ISF et abattement sur la résidence principale

Dernière mise à jour le 13 mai 2008 à 15:48 par ericRg
Publié par ericRg
L’arrêt en référence a été rendu au visa des articles 666 et 885 S du Code général des impôts et l’article L. 17 du Livre des procédures fiscales.

M. X est décédé le 9 août 1993, laissant pour lui succéder son épouse, légataire de l’usufruit de la totalité de la succession, et leurs deux enfants ; à la suite d’un contrôle de la déclaration de l’impôt de solidarité sur la fortune, l’administration fiscale a remis en cause l’évaluation à 1.050 000 F de la maison occupée par Mme X et lui a notifié un redressement calculé en retenant une valeur de 2.130 000 F, ramenée à celle de 1.900.000 F après observations de Mme X. La Commission départementale de conciliation, saisie à la demande de cette dernière, a retenu une valeur de 1.550.000 francs, acceptée par l’administration fiscale.

Après la mise en recouvrement des droits rappelés sur cette dernière base, Mme X a sollicité, par réclamation, l’application d’un abattement de 20% pour occupation, et d’un abattement de 10% pour démembrement de la propriété. L’administration fiscale ayant admis l’abattement pour occupation, mais ayant refusé de pratiquer celui de 10%, Mme X a assigné le directeur des services fiscaux de la Côte-d’Or devant le tribunal en vue d’être déchargée de ces droits.

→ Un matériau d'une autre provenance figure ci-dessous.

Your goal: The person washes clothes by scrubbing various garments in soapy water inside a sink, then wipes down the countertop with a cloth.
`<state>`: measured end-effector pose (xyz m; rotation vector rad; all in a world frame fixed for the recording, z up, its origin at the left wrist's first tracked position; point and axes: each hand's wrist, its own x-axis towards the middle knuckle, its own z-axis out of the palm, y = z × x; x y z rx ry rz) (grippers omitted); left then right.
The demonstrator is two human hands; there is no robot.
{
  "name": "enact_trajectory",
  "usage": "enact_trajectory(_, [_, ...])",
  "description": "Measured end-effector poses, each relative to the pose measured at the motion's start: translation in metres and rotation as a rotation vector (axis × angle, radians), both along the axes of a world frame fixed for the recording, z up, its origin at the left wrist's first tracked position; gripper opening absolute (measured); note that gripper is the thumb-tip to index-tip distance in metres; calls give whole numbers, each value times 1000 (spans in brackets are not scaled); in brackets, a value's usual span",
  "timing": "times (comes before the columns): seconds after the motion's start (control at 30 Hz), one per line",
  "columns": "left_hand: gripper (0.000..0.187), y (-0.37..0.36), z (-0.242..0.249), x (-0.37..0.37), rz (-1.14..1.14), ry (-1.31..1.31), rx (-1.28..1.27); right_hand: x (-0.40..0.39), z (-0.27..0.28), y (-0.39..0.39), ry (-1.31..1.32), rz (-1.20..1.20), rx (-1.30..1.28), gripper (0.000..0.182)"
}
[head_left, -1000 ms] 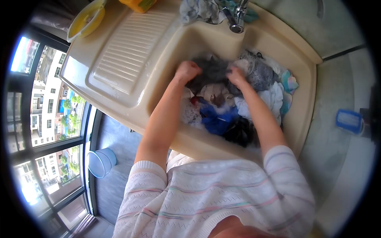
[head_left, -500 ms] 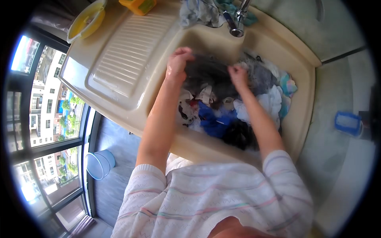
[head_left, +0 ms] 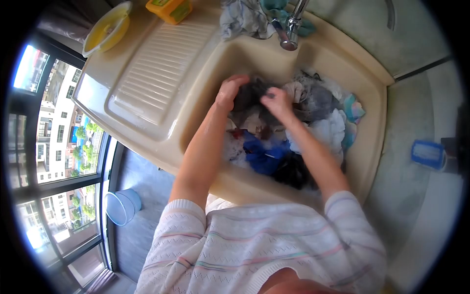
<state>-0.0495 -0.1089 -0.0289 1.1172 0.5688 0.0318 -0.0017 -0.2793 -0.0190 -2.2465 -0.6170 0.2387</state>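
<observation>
"What can you see from the head view?"

"Two hands in a big tan sink [head_left: 245, 182]. The left hand [head_left: 231, 92] pinches one side of a dark gray cloth [head_left: 249, 95]. The right hand [head_left: 278, 104] has its fingers closed on the other side, where it is all bunched up."

"Where is that cloth?"

"In the back part of the sink, between the two hands, on the side by the ridged washboard [head_left: 149, 76]. It's a bit blurry, so I can't tell its shape."

"What else is in the sink?"

"A blue cloth [head_left: 267, 156] with a black cloth [head_left: 293, 172] touching it. A white cloth [head_left: 329, 130] is past the right arm, and a rainbow-colored cloth [head_left: 353, 110] is beside that. I see white suds too."

"And around the top?"

"The shiny tap [head_left: 290, 40] pokes out over the sink. A pale gray cloth [head_left: 245, 20] lies on one side of it and a teal cloth [head_left: 307, 27] on the other. The orange tub [head_left: 171, 10] and the yellow bowl [head_left: 106, 30] sit past the washboard."

"Anything on the floor?"

"A light blue bucket [head_left: 122, 207], near the window [head_left: 61, 147]."
</observation>
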Motion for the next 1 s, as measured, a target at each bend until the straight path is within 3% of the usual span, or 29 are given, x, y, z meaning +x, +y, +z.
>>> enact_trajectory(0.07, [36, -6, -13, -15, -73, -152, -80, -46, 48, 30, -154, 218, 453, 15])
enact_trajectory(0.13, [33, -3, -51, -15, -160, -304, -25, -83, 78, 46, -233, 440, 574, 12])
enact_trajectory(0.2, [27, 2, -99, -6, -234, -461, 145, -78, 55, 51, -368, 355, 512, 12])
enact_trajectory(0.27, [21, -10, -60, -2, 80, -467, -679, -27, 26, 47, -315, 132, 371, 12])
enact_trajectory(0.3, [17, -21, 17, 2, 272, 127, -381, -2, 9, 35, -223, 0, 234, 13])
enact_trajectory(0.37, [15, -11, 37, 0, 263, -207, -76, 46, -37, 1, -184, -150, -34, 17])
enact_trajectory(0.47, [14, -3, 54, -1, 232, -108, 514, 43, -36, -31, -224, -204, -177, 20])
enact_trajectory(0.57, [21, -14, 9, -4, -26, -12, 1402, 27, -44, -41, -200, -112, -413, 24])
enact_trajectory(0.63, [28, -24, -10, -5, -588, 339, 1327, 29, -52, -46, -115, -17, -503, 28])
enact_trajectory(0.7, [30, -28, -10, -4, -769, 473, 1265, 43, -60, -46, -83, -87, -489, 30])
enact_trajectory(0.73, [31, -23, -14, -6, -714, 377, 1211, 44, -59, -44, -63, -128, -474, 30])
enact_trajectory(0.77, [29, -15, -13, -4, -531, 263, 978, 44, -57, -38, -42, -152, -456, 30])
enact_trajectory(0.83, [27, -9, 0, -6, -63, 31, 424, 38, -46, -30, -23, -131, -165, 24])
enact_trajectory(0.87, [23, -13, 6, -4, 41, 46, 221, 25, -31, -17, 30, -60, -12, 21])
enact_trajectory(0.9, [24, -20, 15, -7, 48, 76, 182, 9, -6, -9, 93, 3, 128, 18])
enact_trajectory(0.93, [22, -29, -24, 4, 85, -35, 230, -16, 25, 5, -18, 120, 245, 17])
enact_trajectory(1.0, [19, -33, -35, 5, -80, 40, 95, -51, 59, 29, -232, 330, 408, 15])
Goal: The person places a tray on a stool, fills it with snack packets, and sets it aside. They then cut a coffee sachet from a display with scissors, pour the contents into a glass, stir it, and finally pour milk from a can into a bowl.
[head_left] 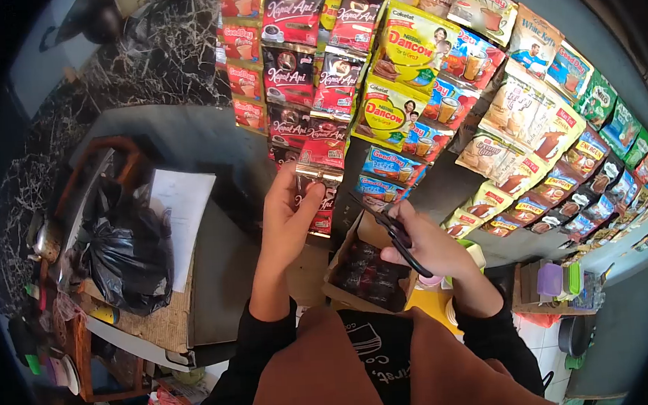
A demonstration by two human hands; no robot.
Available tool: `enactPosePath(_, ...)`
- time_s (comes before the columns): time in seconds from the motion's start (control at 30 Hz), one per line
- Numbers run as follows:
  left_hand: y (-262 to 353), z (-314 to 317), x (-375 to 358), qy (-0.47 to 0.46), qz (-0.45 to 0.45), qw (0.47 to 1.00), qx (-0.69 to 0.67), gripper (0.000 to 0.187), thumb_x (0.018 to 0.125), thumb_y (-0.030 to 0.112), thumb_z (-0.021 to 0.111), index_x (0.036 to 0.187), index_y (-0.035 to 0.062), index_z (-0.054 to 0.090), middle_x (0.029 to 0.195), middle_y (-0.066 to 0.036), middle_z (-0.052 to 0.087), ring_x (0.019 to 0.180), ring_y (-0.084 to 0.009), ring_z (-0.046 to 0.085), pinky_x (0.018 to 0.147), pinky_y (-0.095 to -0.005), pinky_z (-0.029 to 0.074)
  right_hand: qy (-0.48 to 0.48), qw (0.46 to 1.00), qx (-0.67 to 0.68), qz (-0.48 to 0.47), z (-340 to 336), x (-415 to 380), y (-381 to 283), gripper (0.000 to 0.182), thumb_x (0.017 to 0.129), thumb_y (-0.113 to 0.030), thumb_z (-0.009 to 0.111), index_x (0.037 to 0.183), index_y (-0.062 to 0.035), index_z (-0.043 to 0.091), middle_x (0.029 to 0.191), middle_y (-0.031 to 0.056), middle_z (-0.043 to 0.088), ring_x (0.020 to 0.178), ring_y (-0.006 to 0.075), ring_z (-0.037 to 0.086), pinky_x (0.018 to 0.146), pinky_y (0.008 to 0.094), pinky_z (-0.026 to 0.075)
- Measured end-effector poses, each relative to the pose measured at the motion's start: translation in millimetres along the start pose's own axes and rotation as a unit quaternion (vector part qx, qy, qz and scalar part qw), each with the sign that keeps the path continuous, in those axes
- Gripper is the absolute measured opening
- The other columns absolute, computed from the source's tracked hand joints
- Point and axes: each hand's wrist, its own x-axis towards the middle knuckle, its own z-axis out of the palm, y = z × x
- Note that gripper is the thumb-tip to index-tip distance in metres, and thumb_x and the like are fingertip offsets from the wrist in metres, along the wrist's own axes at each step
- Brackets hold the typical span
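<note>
My left hand (283,214) pinches a red and black coffee sachet (325,219) at the lower end of a hanging strip of Kapal Api sachets (291,71). In my right hand (436,246) is a pair of scissors with black handles (410,255). Its blades point up and left, close beside the held sachet but apart from it as far as I can see. Just below both hands sits an open cardboard box (371,231) with dark packets (369,274) inside.
More strips hang along the wall: yellow Dancow sachets (412,45), blue Good Day sachets (390,165) and Energen sachets (558,187). A tied black plastic bag (130,248) and white paper (179,193) lie at left. Purple and green containers (550,279) stand at right.
</note>
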Motion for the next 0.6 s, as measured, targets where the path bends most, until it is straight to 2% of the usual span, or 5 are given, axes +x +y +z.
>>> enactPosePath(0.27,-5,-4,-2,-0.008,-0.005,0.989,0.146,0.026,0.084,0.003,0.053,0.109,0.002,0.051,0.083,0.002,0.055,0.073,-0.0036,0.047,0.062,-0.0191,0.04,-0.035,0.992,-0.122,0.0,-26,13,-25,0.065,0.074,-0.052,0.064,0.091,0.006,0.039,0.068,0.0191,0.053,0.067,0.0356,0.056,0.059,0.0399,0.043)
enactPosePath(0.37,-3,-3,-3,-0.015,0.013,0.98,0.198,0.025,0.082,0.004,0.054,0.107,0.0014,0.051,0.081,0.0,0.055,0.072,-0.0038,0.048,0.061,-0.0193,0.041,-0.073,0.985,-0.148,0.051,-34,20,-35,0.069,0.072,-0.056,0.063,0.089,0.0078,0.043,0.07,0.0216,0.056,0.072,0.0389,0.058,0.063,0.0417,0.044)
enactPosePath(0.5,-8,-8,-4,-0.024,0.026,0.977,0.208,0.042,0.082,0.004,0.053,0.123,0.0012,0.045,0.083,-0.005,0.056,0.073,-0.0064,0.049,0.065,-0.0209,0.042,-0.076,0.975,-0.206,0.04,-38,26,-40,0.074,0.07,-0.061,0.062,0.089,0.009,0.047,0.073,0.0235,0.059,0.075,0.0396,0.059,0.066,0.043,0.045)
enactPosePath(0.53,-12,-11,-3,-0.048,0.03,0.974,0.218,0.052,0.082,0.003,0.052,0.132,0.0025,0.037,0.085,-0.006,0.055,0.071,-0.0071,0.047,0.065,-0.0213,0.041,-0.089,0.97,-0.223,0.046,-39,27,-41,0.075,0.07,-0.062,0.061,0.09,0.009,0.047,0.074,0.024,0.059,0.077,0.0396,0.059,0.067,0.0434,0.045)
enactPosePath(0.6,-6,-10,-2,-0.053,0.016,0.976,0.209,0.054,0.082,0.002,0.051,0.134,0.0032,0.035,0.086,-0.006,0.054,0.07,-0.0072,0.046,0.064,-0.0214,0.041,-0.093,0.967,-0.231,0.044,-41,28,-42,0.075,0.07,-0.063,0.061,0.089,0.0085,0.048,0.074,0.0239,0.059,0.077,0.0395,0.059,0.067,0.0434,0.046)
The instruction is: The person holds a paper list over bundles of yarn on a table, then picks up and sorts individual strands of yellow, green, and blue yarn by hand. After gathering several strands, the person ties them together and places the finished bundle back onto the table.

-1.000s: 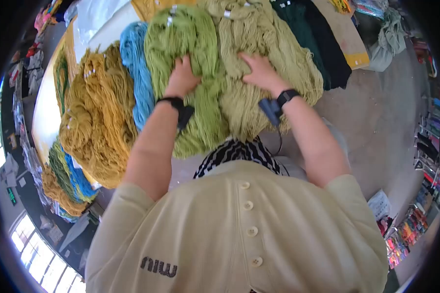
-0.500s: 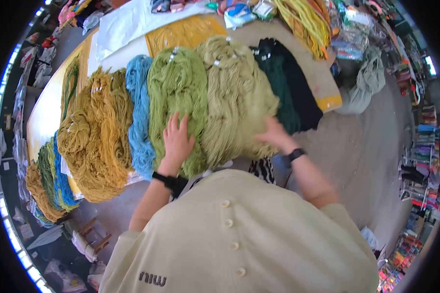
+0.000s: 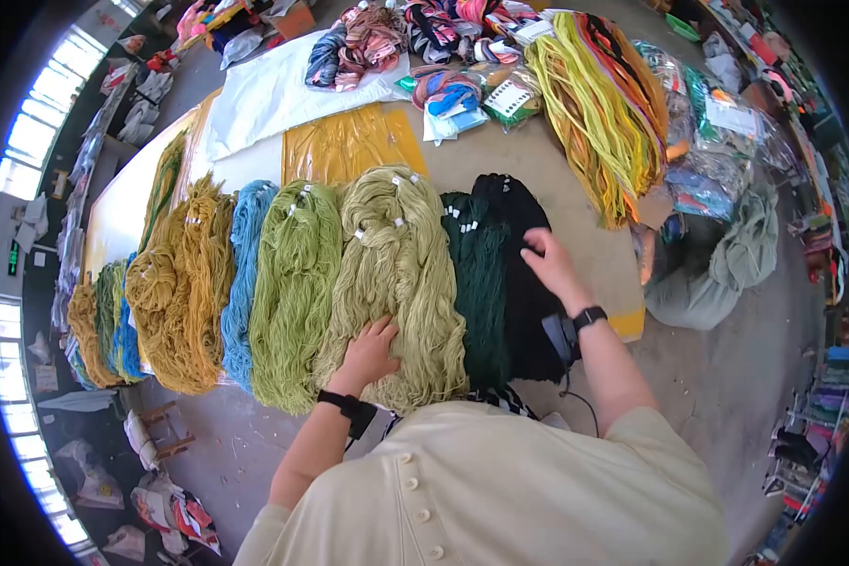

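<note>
My left hand (image 3: 372,353) rests with its fingers spread on the lower left part of a pale olive yarn hank (image 3: 401,274), which has small white tags near its top. Over the right side of a black yarn hank (image 3: 519,292), my right hand (image 3: 551,264) is open, thumb and fingers apart. Between the olive and black hanks lies a dark green yarn hank (image 3: 476,292), also tagged in white. To the left of the olive one is a light green yarn hank (image 3: 297,292). All these hanks hang toward me over the table's near edge.
A blue yarn hank (image 3: 248,283) and mustard hanks (image 3: 193,292) continue leftward. Farther back are a white plastic sheet (image 3: 255,94), yellow-orange strands (image 3: 585,113) and bagged yarn (image 3: 509,94). A grey-green sack (image 3: 726,274) stands right of the table; a cable (image 3: 575,401) dangles below.
My left hand has moved from the light green hank onto the pale olive one. My right hand has moved from the olive hank to the black one. The view has tilted up and shifted right.
</note>
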Available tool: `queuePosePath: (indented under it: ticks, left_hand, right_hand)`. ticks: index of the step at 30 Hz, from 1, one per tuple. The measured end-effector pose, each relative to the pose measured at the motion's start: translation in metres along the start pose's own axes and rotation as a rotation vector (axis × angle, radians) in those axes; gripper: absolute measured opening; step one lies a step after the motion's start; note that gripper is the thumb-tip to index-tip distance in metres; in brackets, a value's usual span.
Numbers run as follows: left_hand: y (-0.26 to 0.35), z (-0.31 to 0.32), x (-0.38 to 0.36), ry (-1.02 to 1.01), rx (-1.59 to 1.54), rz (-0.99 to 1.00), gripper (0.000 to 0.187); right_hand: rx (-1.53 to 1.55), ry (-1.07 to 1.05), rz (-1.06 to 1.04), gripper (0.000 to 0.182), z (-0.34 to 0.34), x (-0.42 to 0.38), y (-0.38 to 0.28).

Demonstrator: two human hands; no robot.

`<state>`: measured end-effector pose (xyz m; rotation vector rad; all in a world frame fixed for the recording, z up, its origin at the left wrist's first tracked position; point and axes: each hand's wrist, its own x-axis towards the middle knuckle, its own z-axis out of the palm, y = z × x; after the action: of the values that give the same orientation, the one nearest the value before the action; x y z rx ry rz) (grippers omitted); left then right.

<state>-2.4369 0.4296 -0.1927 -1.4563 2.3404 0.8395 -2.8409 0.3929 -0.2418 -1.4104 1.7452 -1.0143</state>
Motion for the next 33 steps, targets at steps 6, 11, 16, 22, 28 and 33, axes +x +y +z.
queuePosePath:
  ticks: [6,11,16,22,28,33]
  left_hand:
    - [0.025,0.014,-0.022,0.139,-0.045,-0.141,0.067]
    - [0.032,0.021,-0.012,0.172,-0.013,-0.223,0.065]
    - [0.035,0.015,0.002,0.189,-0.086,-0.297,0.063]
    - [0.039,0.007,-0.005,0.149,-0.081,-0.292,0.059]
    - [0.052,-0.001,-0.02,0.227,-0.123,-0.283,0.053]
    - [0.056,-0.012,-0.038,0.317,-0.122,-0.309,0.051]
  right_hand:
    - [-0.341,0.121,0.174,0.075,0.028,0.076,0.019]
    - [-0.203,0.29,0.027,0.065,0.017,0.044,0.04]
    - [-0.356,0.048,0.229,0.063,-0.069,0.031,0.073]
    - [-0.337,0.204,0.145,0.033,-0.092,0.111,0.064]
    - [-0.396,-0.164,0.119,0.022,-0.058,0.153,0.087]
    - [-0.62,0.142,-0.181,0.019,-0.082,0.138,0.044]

Pour accueillir la demande de Mme X relative à l’application d’un abattement supplémentaire pour démembrement de la propriété, l’arrêt retient que l’état d’indivision de l’immeuble litigieux était susceptible d’influer sur sa valeur vénale, et non sur son prix, de sorte que, sans qu’il soit nécessaire de procéder à un examen concret des termes de comparaison proposés par l’administration, il convenait d’appliquer un abattement supplémentaire de 10%.

La Cour de cassation dit qu’en statuant ainsi, alors que la valeur vénale d’un bien doit être déterminée de manière concrète et objective, à partir des seuls termes de comparaison tirés de la cession de biens similaires, à la date de la mutation litigieuse ou du fait taxable, la cour d’appel a violé les textes susvisés.